Fragment Ecologies: Artist StatementThe walled world can be a prison, a container that will never open and a garden, manicured, which will never be allowed to go to seed. The pieces in Everest Pipkin's Fragment Ecologies exhibition consider the edges, borders, and possibilities of walled gardens in games and play. Here, Everest offers deeper insight into the themes behind their work.

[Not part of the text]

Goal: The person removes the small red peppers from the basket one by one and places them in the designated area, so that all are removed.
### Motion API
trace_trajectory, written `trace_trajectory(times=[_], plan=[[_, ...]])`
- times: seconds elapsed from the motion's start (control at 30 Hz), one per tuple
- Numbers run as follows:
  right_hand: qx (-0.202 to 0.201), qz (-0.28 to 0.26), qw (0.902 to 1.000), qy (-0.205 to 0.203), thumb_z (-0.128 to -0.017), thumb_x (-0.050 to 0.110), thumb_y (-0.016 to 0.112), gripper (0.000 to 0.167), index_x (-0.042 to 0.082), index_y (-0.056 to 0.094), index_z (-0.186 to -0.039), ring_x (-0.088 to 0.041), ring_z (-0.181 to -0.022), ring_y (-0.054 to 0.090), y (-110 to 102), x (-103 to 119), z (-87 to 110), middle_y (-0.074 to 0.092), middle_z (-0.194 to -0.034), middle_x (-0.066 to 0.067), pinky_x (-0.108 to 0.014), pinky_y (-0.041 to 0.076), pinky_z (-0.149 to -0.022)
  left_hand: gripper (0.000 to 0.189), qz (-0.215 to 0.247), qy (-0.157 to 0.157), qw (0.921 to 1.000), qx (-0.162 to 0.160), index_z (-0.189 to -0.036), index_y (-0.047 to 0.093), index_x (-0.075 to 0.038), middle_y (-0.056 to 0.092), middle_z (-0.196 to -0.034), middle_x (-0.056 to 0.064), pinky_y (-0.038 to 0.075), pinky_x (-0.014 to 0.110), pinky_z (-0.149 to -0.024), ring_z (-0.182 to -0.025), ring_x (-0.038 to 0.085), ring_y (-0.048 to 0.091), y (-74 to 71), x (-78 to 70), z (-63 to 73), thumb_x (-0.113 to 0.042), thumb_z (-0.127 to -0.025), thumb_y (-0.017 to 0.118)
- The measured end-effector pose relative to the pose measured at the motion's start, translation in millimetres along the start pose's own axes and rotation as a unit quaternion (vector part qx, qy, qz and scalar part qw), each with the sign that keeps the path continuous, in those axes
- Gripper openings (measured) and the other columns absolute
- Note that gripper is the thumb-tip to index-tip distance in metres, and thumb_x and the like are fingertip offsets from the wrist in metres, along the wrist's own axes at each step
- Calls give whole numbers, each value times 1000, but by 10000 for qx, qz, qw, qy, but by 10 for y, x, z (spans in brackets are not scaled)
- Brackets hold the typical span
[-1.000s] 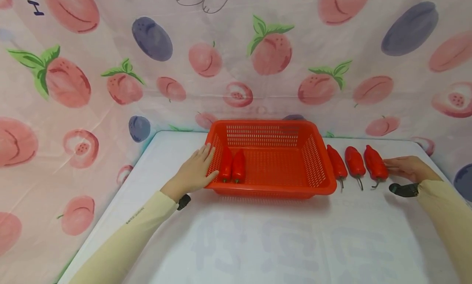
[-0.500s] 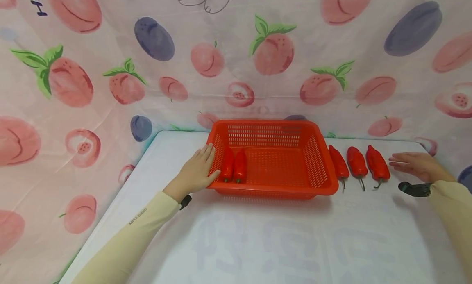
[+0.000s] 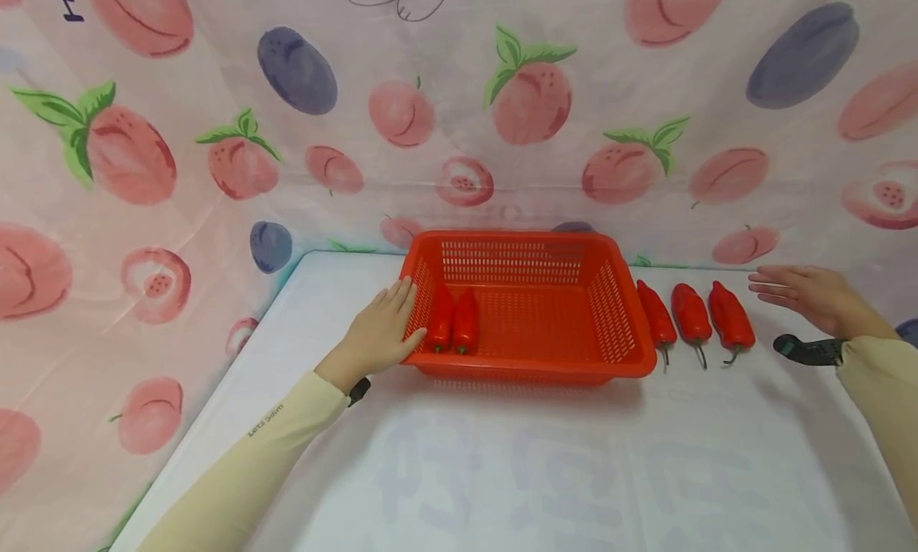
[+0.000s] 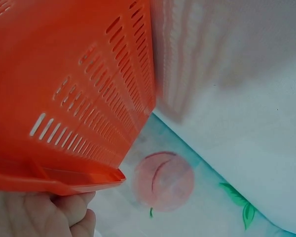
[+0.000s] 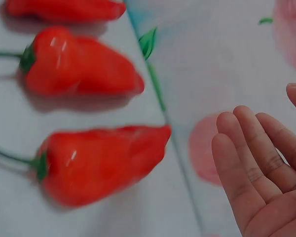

“And so, faced with these periods of solitude, the topo-analyst starts to ask questions: Was the room a large one? Was the garret cluttered up? Was the nook warm? How was it lighted? How, too, in these fragments of space, did the human being achieve silence?” – Bachelard, The Poetics of Space
Every game is a fragment world – bordered by the rules of its logic. These boundaries may be spoken out loud (don’t step on the cracks! the floor is lava!) or maybe programmed (the end of traversable ground, the rim of the map, an invisible wall that plays a bonk sound effect when you walk into it). Such edges, encircling, make the space of play. These worlds are defined by their boundaries – they exist floating.
Fantasies of worlds apart are well reflected in Utopian thinking, both historical and contemporary. They are seen in stories of The Fortunate Isles, in Arcadia, Belovodye and Eden. Such visions are equally present in Earthships and self-sufficient architectural movements, which reject networked externality in favour of internal production. The fragment world is in sci-fi fiction of barren planets turned paradise, or sea platforms sporting forests, and it is also in conjectures of minds and bodies as spaces complete and apart; each a garden, with all one might need growing.
Yet again, the bounded world is well-represented in horror, Utopia inverted; in them is isolation, confinement, loneliness. The walled world can be a prison, a container that will never open and a garden, manicured, which will never be allowed to go to seed.
The works in this show consider the edges, borders, and possibilities of walled gardens in games and play. From The Barnacle Goose Experiment’s isolated research dome to Drift Mine Satellite’s underground neighbourhood, or the endlessly generative bordered worlds of Mirror Lake and The Worm Room, or the walled self in bodies.html (The Perfectly Emulated Human) and Spiral House, the works in this show ask what it is to live – even temporarily – in an isolated fragment of space, and how it is that we can construct a home there.